2. Dagegen wendet sich die sofortige Beschwerde vergebens. Der Prozeßbevollmächtigte hat seine anwaltliche Sorgfaltspflicht verletzt und dadurch zu der Versäumung der Frist beigetragen.
Der Rechtsanwalt hat Anlaß zur eigenverantwortlichen Prüfung, ob das Fristende richtig ermittelt und festgehalten ist, wenn ihm die Akten auf Vorfrist vorgelegt werden (BGH, Beschl. v. 28. September 1998 - VI ZB 16/98, BRAK-Mitt. 1998, 269). Zwar muß diese Prüfung nicht sofort erfolgen, weil die Vorfrist den Sinn hat, einem Rechtsanwalt einen gewissen zeitlichen Spielraum zur Bearbeitung bis zum endgültigen Ablauf der Frist zu lassen (BGH, Beschl. v. 27. Mai 1997 - VI ZB 10/97, NJW 1997, 2825, 2826; v. 12. August 1997 - VI ZB 13/97, NJW 1997, 3243 f; v. 9. März 1999 - VI ZB 3/99, Umdr. S. 4 f). Der Prozeßbevollmächtigte der Beklagten hätte deshalb die Sache für den letzten Tag wieder auf Frist legen können. Dann wäre aufgefallen, daß keine weitere Frist notiert war.
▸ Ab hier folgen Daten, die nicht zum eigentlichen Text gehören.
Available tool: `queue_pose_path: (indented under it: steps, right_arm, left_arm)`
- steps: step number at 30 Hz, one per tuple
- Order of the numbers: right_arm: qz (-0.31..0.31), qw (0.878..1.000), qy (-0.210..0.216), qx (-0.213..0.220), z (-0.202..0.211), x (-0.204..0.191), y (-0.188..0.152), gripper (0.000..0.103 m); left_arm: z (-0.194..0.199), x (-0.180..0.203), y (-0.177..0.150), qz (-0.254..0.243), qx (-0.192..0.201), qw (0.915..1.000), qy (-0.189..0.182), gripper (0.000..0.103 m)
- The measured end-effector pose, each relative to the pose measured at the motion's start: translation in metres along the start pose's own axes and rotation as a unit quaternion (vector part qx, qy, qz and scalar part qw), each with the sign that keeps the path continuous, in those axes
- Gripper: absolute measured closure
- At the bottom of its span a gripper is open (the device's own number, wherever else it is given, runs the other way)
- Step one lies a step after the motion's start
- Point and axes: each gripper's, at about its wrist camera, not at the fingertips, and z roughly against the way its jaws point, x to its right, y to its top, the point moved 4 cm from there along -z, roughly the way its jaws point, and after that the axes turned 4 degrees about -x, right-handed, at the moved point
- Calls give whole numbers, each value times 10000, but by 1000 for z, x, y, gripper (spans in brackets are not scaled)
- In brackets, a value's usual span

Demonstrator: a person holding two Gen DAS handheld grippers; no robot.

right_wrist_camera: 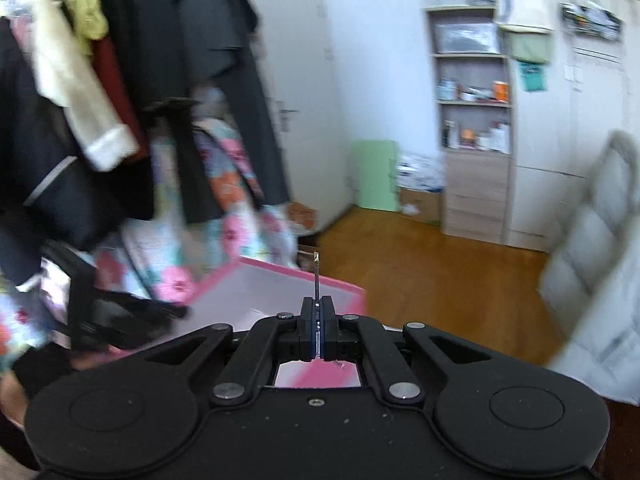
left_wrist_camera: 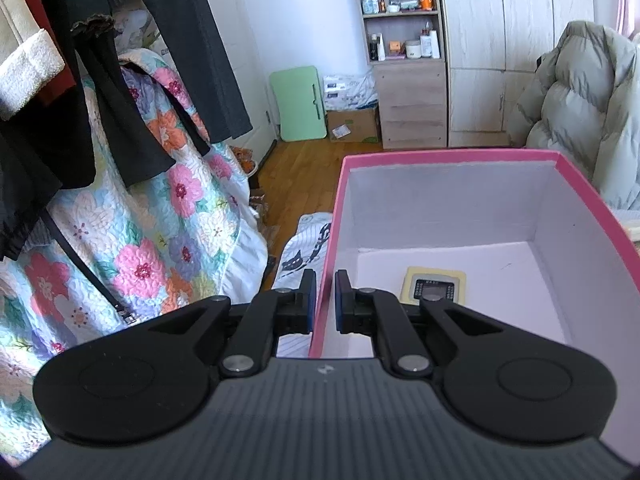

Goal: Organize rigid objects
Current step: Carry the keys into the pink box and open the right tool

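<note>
I see a thin metal piece [right_wrist_camera: 317, 276] pinched in my right gripper [right_wrist_camera: 317, 308], a flat, narrow, silvery strip seen edge-on, so I cannot tell what it is. Its long axis runs along the fingers, and it sticks out past the tips, pointing away from me and upward in the view, with a small notched end at the far tip. The right gripper's jaws are pressed together on it, and the right wrist view is blurred. This gripper hangs above the near right part of the pink box [right_wrist_camera: 280, 280], angled somewhat downward toward the wooden floor [right_wrist_camera: 440, 280] beyond.

My left gripper [left_wrist_camera: 325, 280] sits at the box's near left wall [left_wrist_camera: 326, 264], one finger outside and one inside, pinching the pink rim between the pads. It tilts down into the box. The box is pink outside and white inside, and a flat yellow-edged card with a dark square item [left_wrist_camera: 435, 289] lies on its floor, near the left gripper's inner finger.

To the left, a floral quilt [left_wrist_camera: 132, 240] drapes under hanging dark clothes [left_wrist_camera: 120, 120]. Far ahead stand a shelf unit [left_wrist_camera: 404, 40] and a wardrobe [left_wrist_camera: 520, 40]; a pale puffy jacket [left_wrist_camera: 580, 112] lies to the right.
</note>
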Motion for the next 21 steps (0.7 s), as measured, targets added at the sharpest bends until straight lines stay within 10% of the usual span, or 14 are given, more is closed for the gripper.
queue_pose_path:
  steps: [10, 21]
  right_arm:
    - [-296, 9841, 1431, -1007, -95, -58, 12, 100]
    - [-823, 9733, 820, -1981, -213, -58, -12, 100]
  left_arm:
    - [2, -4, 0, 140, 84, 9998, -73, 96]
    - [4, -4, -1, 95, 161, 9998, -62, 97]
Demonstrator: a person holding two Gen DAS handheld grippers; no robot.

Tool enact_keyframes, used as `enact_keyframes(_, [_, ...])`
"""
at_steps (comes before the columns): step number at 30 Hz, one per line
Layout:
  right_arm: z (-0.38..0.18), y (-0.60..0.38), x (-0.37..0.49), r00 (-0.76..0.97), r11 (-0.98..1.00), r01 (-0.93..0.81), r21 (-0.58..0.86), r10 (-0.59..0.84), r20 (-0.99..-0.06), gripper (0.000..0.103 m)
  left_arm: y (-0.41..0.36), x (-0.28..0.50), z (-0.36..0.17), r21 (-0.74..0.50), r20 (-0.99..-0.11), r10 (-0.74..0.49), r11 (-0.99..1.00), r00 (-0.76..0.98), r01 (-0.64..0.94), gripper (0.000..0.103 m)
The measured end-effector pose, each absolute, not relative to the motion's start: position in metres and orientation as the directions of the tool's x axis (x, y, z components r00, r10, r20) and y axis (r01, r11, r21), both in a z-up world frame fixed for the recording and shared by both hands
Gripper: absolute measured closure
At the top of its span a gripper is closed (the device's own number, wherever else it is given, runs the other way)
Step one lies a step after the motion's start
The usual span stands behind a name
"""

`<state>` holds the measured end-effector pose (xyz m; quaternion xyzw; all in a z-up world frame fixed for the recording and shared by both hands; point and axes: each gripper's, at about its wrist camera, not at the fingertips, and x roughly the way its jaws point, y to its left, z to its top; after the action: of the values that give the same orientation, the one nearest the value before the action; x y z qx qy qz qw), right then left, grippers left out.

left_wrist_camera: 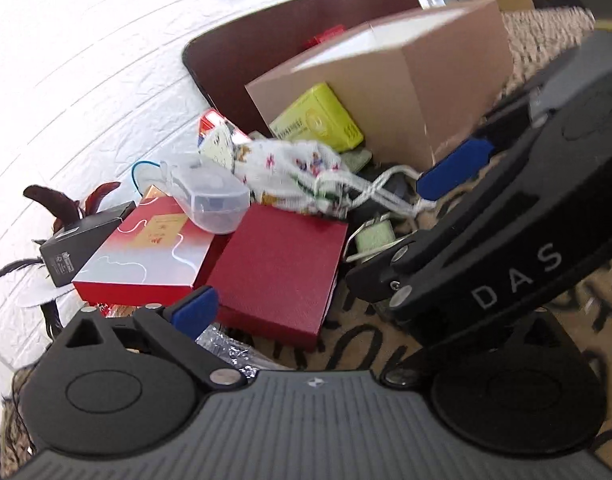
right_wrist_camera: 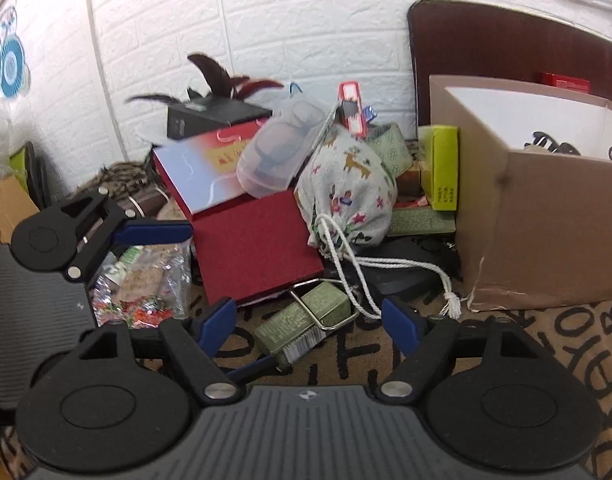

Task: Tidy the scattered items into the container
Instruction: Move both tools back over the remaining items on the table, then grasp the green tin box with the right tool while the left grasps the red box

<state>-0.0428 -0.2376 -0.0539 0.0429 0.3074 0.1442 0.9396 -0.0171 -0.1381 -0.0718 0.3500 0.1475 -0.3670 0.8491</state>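
An open brown cardboard box (right_wrist_camera: 546, 220) (left_wrist_camera: 406, 92) stands at the right on the rug. Left of it lies a heap: a deer-print drawstring bag (right_wrist_camera: 346, 184) (left_wrist_camera: 289, 164), a dark red box (right_wrist_camera: 253, 244) (left_wrist_camera: 281, 264), a red-and-silver gift box (right_wrist_camera: 201, 172), a clear plastic case (right_wrist_camera: 277, 152) and a yellow-green carton (right_wrist_camera: 442, 168). My right gripper (right_wrist_camera: 308, 312) (left_wrist_camera: 394, 232) is open, its pads on either side of a green clasp tin (right_wrist_camera: 310, 316) without touching it. My left gripper (left_wrist_camera: 306, 308) is wide open over the dark red box, its right finger hidden behind the right gripper.
A white brick wall backs the heap. A dark red panel (right_wrist_camera: 506, 40) stands behind the cardboard box. A black box (right_wrist_camera: 209, 116) with feathers sits at the back, a foil sweet packet (right_wrist_camera: 145, 284) at the front left. Bare lettered rug (right_wrist_camera: 566, 340) lies at the right.
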Motion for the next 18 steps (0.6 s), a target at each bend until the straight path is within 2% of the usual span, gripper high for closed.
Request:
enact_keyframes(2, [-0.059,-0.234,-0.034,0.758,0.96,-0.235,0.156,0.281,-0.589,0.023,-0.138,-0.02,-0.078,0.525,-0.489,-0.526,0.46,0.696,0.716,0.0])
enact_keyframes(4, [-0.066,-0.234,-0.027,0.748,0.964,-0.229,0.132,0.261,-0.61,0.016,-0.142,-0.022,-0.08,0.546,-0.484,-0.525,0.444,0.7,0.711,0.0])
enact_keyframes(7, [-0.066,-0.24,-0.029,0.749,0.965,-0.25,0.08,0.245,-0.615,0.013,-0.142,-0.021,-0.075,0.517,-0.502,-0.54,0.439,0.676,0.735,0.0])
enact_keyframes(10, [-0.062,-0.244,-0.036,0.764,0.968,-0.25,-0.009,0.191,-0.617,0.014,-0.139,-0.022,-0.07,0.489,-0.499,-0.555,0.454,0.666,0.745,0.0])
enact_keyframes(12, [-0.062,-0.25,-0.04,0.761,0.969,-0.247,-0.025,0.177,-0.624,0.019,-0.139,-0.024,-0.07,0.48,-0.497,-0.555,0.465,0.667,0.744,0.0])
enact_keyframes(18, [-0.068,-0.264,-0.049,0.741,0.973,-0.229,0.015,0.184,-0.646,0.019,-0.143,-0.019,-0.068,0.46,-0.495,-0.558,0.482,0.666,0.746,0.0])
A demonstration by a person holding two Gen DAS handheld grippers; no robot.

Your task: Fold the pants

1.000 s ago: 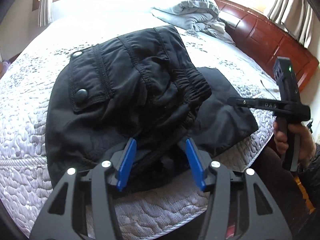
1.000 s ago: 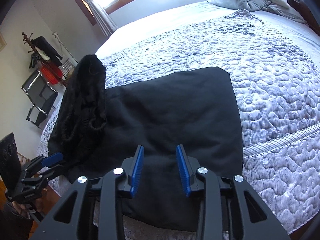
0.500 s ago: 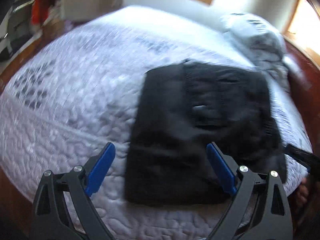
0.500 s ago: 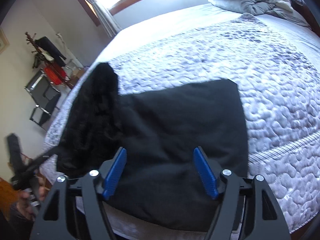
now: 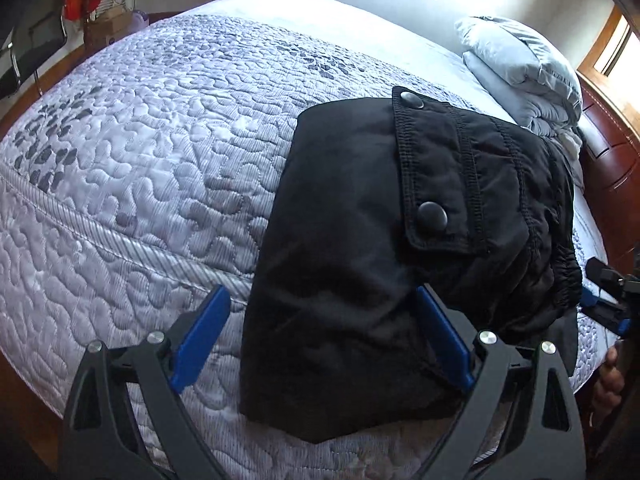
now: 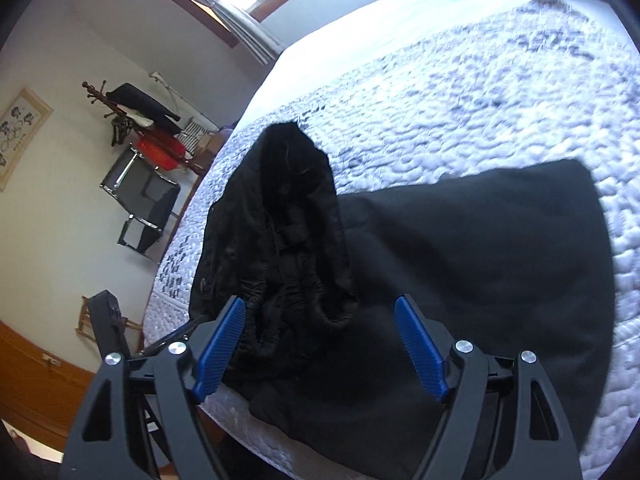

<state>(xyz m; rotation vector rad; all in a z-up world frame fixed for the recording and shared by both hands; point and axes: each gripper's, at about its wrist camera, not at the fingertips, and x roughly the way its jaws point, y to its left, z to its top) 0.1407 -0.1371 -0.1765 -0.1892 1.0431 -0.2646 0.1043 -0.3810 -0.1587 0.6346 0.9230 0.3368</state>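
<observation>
Black pants point(image 5: 360, 260) lie folded on the quilted bed point(image 5: 140, 160), the snap-buttoned pocket flap point(image 5: 436, 184) on top. My left gripper point(image 5: 322, 338) hovers over their near edge, wide open, its blue pads point(image 5: 200, 336) clear of the cloth. In the right wrist view the bunched elastic waistband point(image 6: 280, 240) stands up at the left of the flat folded part point(image 6: 480, 260). My right gripper point(image 6: 320, 348) hangs above the waistband's near end, its jaws opening, pads off the fabric. The right gripper point(image 5: 608, 300) also shows at the left view's right edge, with a hand point(image 5: 608, 372) below it.
A folded grey duvet point(image 5: 520, 72) lies at the head of the bed beside a red-brown wooden headboard point(image 5: 608, 168). A black chair point(image 6: 140, 208) and a coat rack point(image 6: 120, 112) stand by the wall past the bed's far side. The mattress edge runs just under both grippers.
Both grippers have opened wide; the left one has let go of the pants, which now lie folded. The left view swung left and rolled. The right gripper shifted toward the waistband.
</observation>
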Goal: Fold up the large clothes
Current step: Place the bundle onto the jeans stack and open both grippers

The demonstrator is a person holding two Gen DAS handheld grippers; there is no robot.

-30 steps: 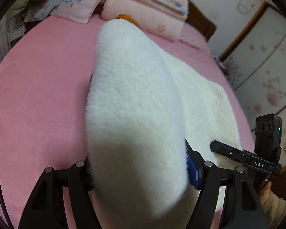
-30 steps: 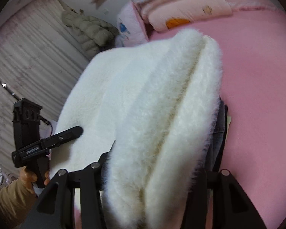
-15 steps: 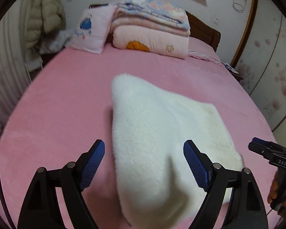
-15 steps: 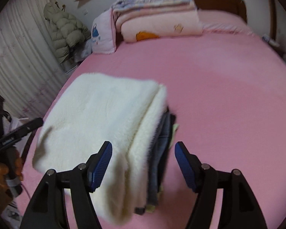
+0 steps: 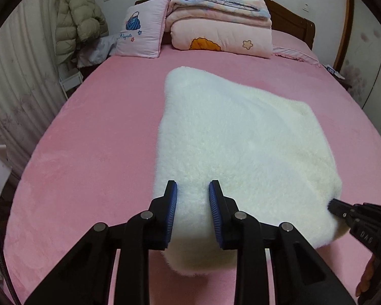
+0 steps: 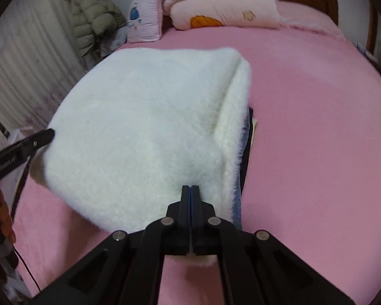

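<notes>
A folded white fluffy garment [image 5: 241, 147] lies on the pink bed [image 5: 94, 132]; it also shows in the right wrist view [image 6: 144, 127], with a dark denim layer [image 6: 245, 152] showing under its right edge. My left gripper [image 5: 193, 190] is over the garment's near left edge, its blue pads partly apart, with fleece between them. My right gripper [image 6: 190, 190] has its jaws pressed together at the garment's near right edge; whether fleece is pinched is unclear. The right gripper's tip [image 5: 343, 207] touches the garment in the left view; the left gripper's tip [image 6: 35, 141] shows in the right view.
Folded quilts [image 5: 221, 30] and a pink pillow [image 5: 139, 35] are stacked at the headboard. A padded coat [image 5: 76, 28] hangs at the left by a curtain. A wardrobe [image 5: 368, 50] stands to the right. Pink sheet surrounds the garment.
One second ago both grippers held the garment raised. Half a second ago both were open with it lying on the bed. Now both have narrowed at its near edge, the right fully.
</notes>
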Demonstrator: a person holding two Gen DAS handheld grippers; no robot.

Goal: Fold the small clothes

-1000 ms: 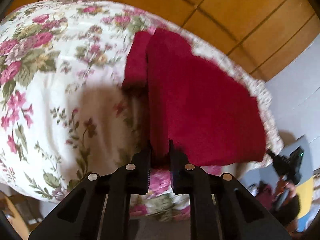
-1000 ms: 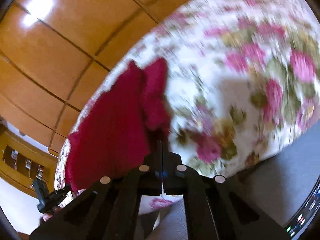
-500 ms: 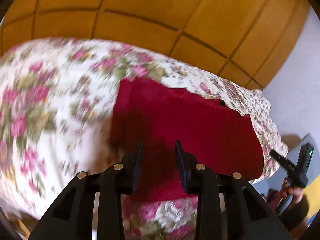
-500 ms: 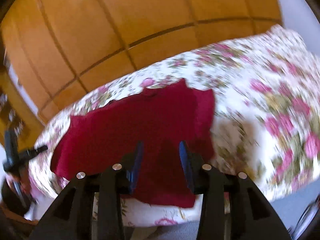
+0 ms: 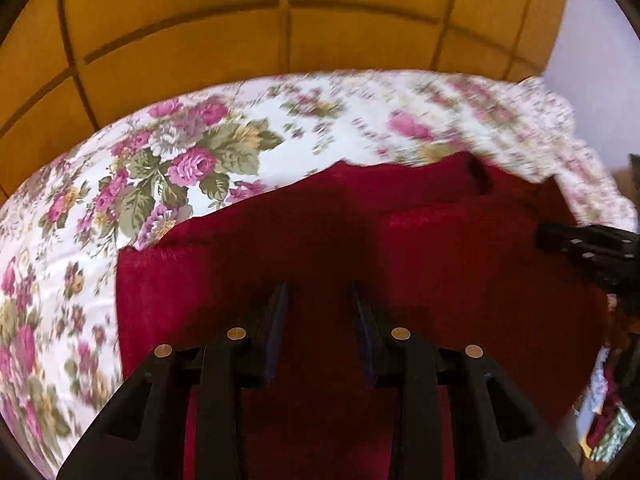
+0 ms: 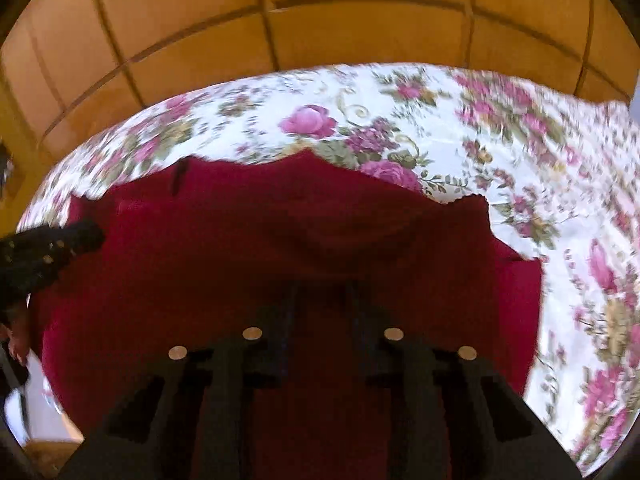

So ist der Prozeßbevollmächtigte hier aber nicht vorgegangen. Nach dem Vortrag der Beklagten muß angenommen werden, daß er die Akte unbearbeitet und ohne weitere Verfügung wieder zurückgegeben hat. Damit hat er seinen Prüfungspflichten nicht genügt (vgl. BGH, Beschl. v. 27. Mai 1997, aaO).